Published: 01 Jan 2022, Last Modified: 17 May 2023PRCV (4) 2022Readers: Everyone
Abstract: Face swapping can provide data support for face forgery detection, which is a very significant topic in forensics. It is the task of converting the source identity to the target face while preserving target attributes, thus disentangling identity and identity-unrelated (i.e., attribute) features is still a challenging task. In this work, we focus on intra-class (i.e. identities) and inter-class (i.e. identity and attribute) relationships to comprehensively decouple identity and attribute features in an adversarial way for face swapping. The whole network includes Identity-Attribute Adversary (IAA) module, Identity Reconstruction (IR) module and Re-Feeding module. Specifically, for the inter-class relationship, we first propose the IAA module to initially extract independent identity and attribute features.
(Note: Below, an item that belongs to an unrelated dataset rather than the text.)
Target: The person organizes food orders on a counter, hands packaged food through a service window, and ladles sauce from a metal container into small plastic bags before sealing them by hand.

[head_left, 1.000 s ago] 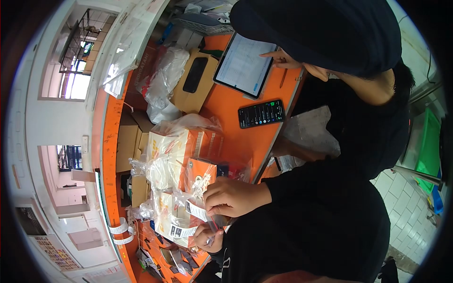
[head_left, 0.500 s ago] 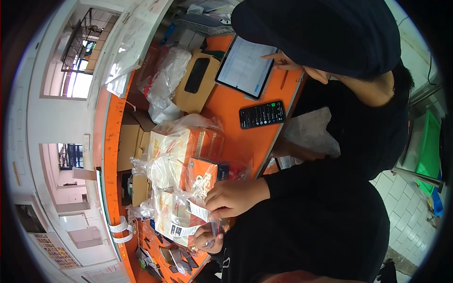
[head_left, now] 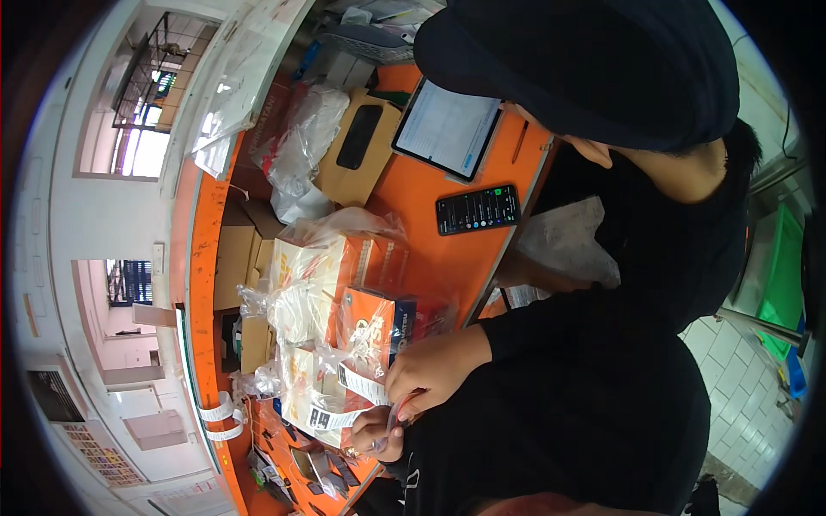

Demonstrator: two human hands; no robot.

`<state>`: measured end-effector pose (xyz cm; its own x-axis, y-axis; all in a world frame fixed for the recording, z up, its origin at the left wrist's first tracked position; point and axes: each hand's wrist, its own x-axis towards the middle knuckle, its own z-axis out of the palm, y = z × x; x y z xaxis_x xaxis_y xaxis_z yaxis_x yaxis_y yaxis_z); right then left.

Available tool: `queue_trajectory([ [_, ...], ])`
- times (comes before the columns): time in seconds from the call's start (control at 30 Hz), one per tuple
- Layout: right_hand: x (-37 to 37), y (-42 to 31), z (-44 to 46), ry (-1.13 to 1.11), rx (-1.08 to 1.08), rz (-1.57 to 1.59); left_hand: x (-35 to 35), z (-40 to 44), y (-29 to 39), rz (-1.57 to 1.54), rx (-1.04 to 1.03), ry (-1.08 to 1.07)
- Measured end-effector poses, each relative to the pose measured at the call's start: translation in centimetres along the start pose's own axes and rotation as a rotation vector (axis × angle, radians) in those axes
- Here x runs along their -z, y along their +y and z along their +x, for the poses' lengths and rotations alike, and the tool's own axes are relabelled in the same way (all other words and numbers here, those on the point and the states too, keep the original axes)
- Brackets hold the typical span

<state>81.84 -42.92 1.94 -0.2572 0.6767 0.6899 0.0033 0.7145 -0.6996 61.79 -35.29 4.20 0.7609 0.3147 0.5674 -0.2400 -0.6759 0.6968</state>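
Note:
Both hands meet near the lower middle. My right hand (head_left: 437, 371), the upper one in the picture, has its fingers pinched at one end of a small clear plastic piece (head_left: 393, 419) with a reddish edge. Curled fingers of my left hand (head_left: 377, 434) grip its other end. A white printed label strip (head_left: 365, 385) runs up to my right fingertips, and another label (head_left: 332, 419) sticks out beside my left hand. Behind them are plastic-wrapped white and orange boxes (head_left: 297, 279) and an orange and dark-blue box (head_left: 370, 318).
A co-worker in a dark cap (head_left: 594, 60) leans over a tablet (head_left: 447, 129). On the orange table (head_left: 413, 198) lie a lit phone (head_left: 477, 209) and a dark phone (head_left: 359, 138) on cardboard. Crumpled plastic (head_left: 301, 155) and small tools (head_left: 318, 469) are also there.
My right hand has moved slightly right and down, closer to my left hand. The co-worker's head has shifted, and the pointing hand over the tablet is now mostly hidden.

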Motion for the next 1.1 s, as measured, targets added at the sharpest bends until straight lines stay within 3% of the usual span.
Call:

Besides, the Re-Feeding module re-disentangles the generated images and reconstructs original images to further confirm the complete disentanglement of the inter-class information. Finally, for the intra-class relationship, we adopt the IR module based on the same identity image pairs to learn the consistent identity feature without being influenced by attributes. Extensive experiments and comparisons to the existing state-of-the-art face swapping methods demonstrate the effectiveness of our framework.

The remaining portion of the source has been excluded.